One day in the district court he returns to Rai 3 with the Marta Russo case

C.like every self-respecting spring, One day in the district court come back with 4 special appointments in the late evening on Rai 3 (every Saturday from tonight).

The cult program conceived and conducted by Roberta Petrelluzzi will face cases extremely topical. Like the death of the carabiniere in 2019 Mario Cerciello Regathe murder of the painter Renata Rapposelli in 2017 and the trial for the death of George Floyd.

But for the debut the program has chosen to fish out one of the most significant processes of the last 30 years: that of Marta Russo – a 22-year-old student hit on 9 May 1997 by a bullet inside of of the La Sapienza Universityand for which they were condemned Giovanni Scattone and Salvatore Ferraro.

One day in the district court: the Marta Russo case

Marta Russo – law graduate – walk calmly together with her friend Jolanda in a driveway of the Campus. There are a few minutes to noon and, suddenly, the girl comes reached by a bullet to the head. He collapses to the ground and after four days in a coma she is declared dead.

The investigations are quite complicated right from the start because the girl had no enemies. Several theories are at stake: from the terrorist trail to the exchange of person, until the curious coincidence that May 9 is the date of the deaths of Aldo Moro and Peppino Impastato.

Marta Russo (ANSA)

In making the surveys, over 50, the scientific police isolate a dust particle composed of two substances (barium and antimony) considered to come, in a certain and exclusive way, from gunpowder. The trace is on the windowsill of theClassroom 6 of the Institute of Philosophy of Law.

Many people are questioned, none of them provide interesting elements. It turns out, however, that a few moments after the shot, from that room, the PhD student Maria Chiara Lipari has made a phone call.

But the girl says there was no one in room 6. And she reaffirms it despite very heavy interrogations that she describes in this way in one intercepted phone call: “This he said: they spit her, they spit her father … to intimidate you, to force you … they said” mors tua vita mea “… they said yes, but then we blame you, so say it … They told me:”Look, in the minute, more or less the minute they fired, she was in the room they fired from […] They wanted to put the anguish on me […] These until five in the morning absolutely wanted that from the subconscious, from, really, from the anus of his brain some face came to mindsome images “”.

The fact is that at a certain point that empty place, La Lipari, it makes it very populated.
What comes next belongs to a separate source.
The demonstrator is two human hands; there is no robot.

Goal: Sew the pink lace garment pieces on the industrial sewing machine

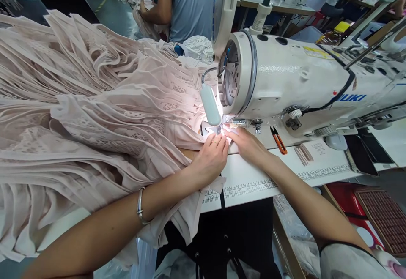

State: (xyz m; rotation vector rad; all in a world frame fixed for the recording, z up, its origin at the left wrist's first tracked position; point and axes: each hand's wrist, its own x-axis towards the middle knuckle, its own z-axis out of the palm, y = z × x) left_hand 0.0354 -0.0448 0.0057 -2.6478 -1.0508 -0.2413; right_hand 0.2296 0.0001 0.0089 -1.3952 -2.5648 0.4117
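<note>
Pale pink lace-panelled fabric [139,114] lies in a big pleated pile left of the sewing machine [279,76]. One edge of it runs under the needle area, lit by a small lamp [211,105]. My left hand [211,158], with a ring and a bracelet, pinches the fabric just in front of the presser foot [218,129]. Close beside it, my right hand [247,143] grips the fabric edge from the right, its fingertips almost touching the left ones. The hands partly hide the piece between them.
Orange-handled thread snips [279,140] lie on the machine bed, right of my hands. Further right are narrow fabric strips [303,154] and a dark phone-like slab [361,154]. A printed ruler [250,188] runs along the table's front edge. A co-worker in blue [190,8] is beyond the pile.
</note>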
First by bringing up two colleagues, freed from suspicion because with two solid alibis. Then, 15 days after the crime, giving the names of before Gabriella Alletto, secretary of the institute, and Francesco Liparota, librarian; and then of Salvatore Ferraro, university assistant.

And only on August 8th (three months after the tragedy) that of Giovanni Scattone, the material author of the shot.
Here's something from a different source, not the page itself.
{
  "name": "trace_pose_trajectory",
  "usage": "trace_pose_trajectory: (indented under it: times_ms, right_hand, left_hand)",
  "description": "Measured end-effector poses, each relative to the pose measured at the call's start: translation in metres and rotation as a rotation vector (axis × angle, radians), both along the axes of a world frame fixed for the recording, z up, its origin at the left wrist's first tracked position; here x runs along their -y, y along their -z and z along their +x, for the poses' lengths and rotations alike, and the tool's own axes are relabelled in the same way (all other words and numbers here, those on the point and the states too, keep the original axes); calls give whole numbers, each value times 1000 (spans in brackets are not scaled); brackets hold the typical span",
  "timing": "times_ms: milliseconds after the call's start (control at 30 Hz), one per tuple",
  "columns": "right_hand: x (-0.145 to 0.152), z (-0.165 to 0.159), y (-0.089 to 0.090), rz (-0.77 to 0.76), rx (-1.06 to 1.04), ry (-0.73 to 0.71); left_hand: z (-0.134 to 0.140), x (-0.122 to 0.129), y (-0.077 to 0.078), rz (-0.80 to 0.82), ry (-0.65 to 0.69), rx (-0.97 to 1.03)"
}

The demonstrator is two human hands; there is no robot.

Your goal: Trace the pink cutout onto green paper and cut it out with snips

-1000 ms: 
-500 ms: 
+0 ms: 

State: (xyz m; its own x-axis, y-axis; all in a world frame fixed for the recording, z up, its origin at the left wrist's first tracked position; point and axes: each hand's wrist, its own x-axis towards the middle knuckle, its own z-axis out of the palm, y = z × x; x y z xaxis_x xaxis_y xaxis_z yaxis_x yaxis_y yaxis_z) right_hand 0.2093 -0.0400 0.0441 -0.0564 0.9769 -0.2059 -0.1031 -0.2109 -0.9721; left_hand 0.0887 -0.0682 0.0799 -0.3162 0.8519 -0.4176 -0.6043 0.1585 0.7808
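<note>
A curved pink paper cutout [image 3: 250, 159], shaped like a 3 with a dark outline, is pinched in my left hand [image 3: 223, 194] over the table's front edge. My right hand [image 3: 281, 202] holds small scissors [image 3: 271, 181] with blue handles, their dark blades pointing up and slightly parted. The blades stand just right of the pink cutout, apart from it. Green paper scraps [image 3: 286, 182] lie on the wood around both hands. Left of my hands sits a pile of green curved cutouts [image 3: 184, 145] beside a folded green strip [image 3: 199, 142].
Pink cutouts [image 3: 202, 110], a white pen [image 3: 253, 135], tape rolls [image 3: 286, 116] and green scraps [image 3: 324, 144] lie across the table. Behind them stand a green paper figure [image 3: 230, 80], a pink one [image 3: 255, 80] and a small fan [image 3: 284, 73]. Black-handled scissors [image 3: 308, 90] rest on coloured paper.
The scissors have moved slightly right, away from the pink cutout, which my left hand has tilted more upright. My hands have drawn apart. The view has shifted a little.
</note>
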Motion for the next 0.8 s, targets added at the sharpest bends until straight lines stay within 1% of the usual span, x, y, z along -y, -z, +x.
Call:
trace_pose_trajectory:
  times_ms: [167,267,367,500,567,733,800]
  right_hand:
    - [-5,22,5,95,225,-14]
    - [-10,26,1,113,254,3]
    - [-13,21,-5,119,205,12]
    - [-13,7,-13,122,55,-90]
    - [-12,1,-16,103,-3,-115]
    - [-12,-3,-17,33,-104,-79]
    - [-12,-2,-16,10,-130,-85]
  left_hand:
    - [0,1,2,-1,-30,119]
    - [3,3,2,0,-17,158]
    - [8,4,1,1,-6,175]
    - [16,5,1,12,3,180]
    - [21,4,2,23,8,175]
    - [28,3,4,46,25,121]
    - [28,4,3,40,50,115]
The trial of Scattone and Ferraro

For 13 interrogations Gabriella Alletto denies having entered the courtroom; change version with the 14th, in which he describes Scattone shooting and Ferraro putting his hands in his hair, and then leave the room with the gun hidden in Ferraro’s bag.

A revelation that comes after an interrogation recorded in a video that caused a sensation – stigmatized by the then Prime Minister Romano Prodi – and in which Alletto – accompanied by the police inspector brother-in-law – is openly threatened by the prosecutor Italo Ormanni of repercussions if he doesn’t say what he said he didn’t see.

For the two there is nothing to do, their alibi is not so iron – while in Ferraro’s bag traces of gunpowder are found.

One day in the district court Rai 3 Marta Russo case

Giovanni Scattone. (HANDLE)

The process, closely followed by the mass media, therefore opens with the charge for the two assistants of voluntary homicide aggravated by futile reasons since the two and Russo had never met. Furthermore, some witnesses claim to have heard Scattone and Ferraro speak of the theory of “perfect crime“.

Inferences that will greatly influence a process with more doubts than certainties about guilt. Who, from the beginning, are convinced that the accusations against them are a terrible judicial error.

At the end of the three levels of trial, Scattone is sentenced at 5 years and four months, Ferraro at 4 years and two months for aiding and abetting. A sentence that, after 25 years, still makes much argue.